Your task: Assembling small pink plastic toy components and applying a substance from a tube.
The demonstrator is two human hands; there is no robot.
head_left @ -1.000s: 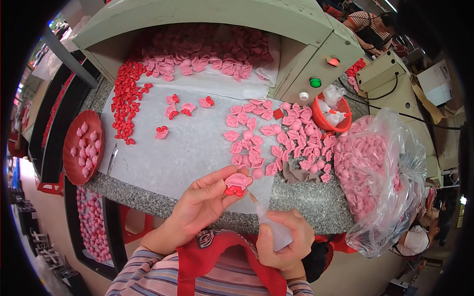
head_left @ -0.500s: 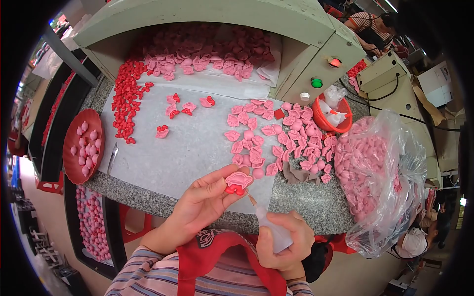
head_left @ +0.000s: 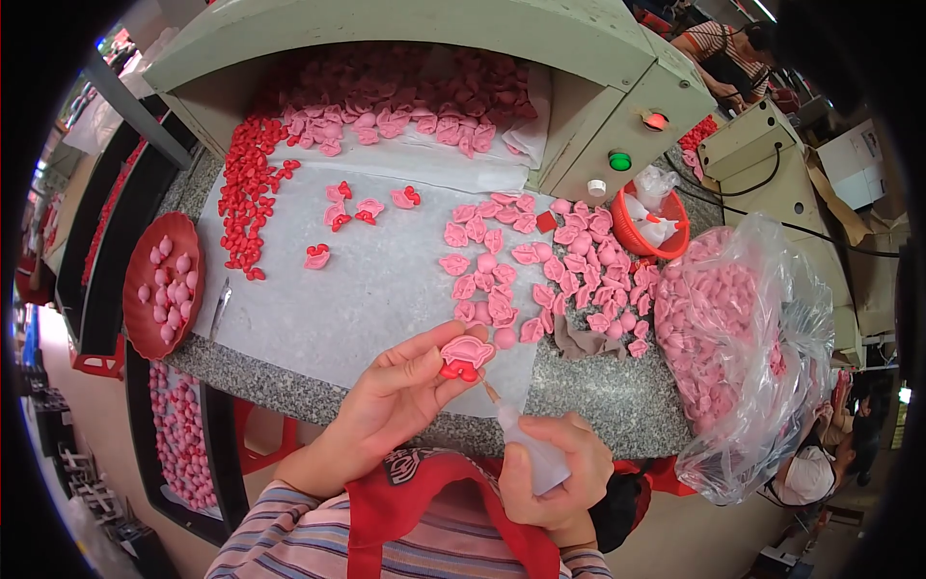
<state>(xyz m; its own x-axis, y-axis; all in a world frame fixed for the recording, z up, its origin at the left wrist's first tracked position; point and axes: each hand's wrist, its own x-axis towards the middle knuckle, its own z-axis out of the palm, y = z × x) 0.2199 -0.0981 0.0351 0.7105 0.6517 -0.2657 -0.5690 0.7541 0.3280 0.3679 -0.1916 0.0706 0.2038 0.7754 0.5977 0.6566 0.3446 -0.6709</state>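
Note:
Between its thumb and fingers, my left hand (head_left: 400,386) grips a pink piece with a red part (head_left: 465,357) on its lower side; it hangs over the table's front edge. My right hand (head_left: 559,473) is wrapped round a translucent squeeze bottle (head_left: 532,449). The bottle's thin brownish nozzle (head_left: 492,393) points up toward the red part, just below and right of it; whether they touch I cannot tell. Several joined pink-and-red pieces (head_left: 369,210) lie on the white sheet (head_left: 289,309), and loose pink pieces (head_left: 500,309) are spread beyond my hands.
Small red parts (head_left: 246,193) form a heap at the left, near a red dish (head_left: 137,309) of pink balls and metal tweezers (head_left: 222,307). A pale green machine housing (head_left: 424,29) arches over the back. Rightward are an orange basket (head_left: 627,232) and a clear bag (head_left: 738,328) of pink pieces.
Almost nothing differs. The bottle in my right hand has shifted very slightly; my left hand keeps the pink-and-red piece in the same place.

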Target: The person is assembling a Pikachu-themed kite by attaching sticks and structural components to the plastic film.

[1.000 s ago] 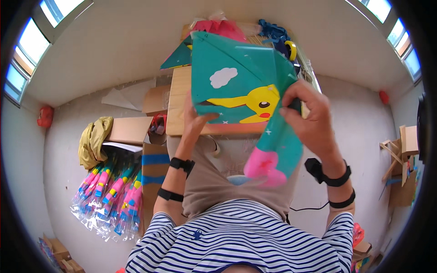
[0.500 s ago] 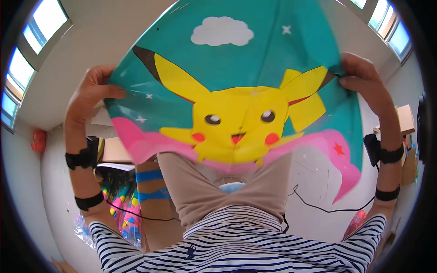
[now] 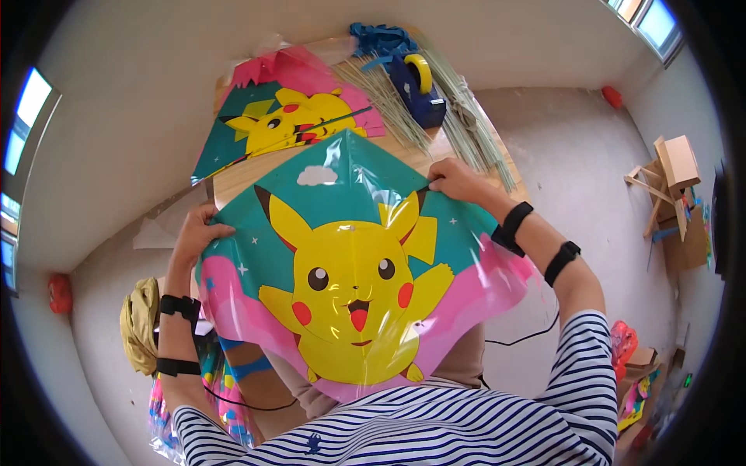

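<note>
A glossy kite sail point(image 3: 357, 272), printed with a yellow cartoon creature on teal and pink, spreads in front of me over my lap. Its top corner points at the table and its lower edge sags in folds. My left hand point(image 3: 200, 233) pinches the left side edge between thumb and fingers. On the upper right edge, beside the creature's dark ear tip, my right hand point(image 3: 460, 182) is closed on the sail. Beyond it, more printed kite sails point(image 3: 287, 116) lie stacked on the wooden table point(image 3: 404, 151), with a thin dark rod across them.
A blue tape dispenser point(image 3: 420, 97) with a yellow roll stands among thin pale sticks point(image 3: 466, 109) on the table. Blue strips point(image 3: 381, 39) lie behind it. Bagged colourful goods point(image 3: 225, 404) sit low left, near a mustard cloth point(image 3: 140, 326). Cardboard boxes point(image 3: 678, 163) are at the right.
The sail has come down from high before me to near my lap, and the table beyond now shows. My right hand moved inward and down; both hands keep their hold.
</note>
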Motion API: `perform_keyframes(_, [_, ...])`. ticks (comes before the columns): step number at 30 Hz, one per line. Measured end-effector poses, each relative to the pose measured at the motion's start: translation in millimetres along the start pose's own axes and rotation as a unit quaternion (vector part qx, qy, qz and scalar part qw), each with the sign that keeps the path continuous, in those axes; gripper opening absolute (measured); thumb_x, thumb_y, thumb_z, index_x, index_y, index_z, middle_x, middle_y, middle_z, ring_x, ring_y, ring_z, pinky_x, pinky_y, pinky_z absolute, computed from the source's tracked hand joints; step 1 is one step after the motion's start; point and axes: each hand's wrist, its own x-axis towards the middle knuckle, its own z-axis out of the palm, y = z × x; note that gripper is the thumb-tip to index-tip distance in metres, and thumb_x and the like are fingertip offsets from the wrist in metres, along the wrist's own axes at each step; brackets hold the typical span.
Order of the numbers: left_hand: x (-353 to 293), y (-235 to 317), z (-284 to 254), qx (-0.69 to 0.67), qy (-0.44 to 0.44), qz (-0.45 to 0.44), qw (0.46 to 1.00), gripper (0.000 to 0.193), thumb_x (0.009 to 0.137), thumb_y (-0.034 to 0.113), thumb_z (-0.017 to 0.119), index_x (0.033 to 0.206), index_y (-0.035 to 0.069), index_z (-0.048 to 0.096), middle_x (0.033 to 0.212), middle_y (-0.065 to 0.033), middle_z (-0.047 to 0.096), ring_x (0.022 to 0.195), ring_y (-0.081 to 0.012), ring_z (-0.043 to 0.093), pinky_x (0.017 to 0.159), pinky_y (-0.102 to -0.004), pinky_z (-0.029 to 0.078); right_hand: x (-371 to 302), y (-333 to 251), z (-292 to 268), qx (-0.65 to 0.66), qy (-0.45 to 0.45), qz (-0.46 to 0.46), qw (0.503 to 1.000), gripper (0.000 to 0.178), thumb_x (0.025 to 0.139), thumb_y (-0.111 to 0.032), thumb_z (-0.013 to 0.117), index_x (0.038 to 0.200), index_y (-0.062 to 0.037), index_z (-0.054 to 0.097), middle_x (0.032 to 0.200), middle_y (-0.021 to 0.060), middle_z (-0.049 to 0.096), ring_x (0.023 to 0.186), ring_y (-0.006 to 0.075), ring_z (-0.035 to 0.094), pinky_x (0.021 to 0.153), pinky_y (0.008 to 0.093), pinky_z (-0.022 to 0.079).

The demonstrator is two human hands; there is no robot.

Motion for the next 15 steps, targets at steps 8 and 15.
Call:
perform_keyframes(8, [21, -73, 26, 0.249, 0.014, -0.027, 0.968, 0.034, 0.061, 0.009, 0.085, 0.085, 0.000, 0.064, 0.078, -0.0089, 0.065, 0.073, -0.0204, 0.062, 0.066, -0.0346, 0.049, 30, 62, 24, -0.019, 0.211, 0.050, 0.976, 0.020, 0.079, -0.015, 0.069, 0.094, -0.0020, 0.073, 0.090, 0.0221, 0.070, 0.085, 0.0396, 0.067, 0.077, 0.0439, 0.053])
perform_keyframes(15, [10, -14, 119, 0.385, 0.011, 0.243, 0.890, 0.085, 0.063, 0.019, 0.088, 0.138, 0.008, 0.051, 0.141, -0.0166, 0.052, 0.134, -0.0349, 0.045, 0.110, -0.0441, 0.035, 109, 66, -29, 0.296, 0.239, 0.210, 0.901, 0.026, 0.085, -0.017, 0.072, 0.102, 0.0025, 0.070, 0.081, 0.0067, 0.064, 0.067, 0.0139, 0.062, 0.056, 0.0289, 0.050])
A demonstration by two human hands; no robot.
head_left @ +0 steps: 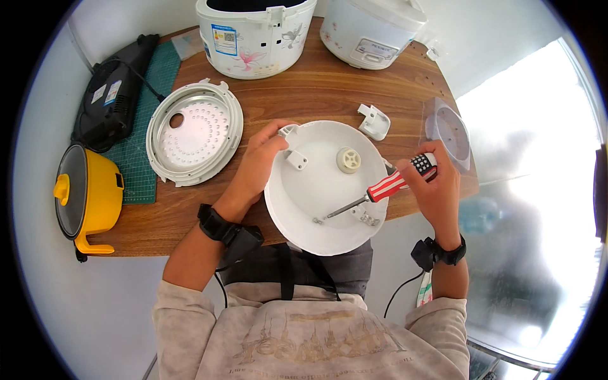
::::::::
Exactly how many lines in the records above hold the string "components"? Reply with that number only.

• TASK ANSWER
2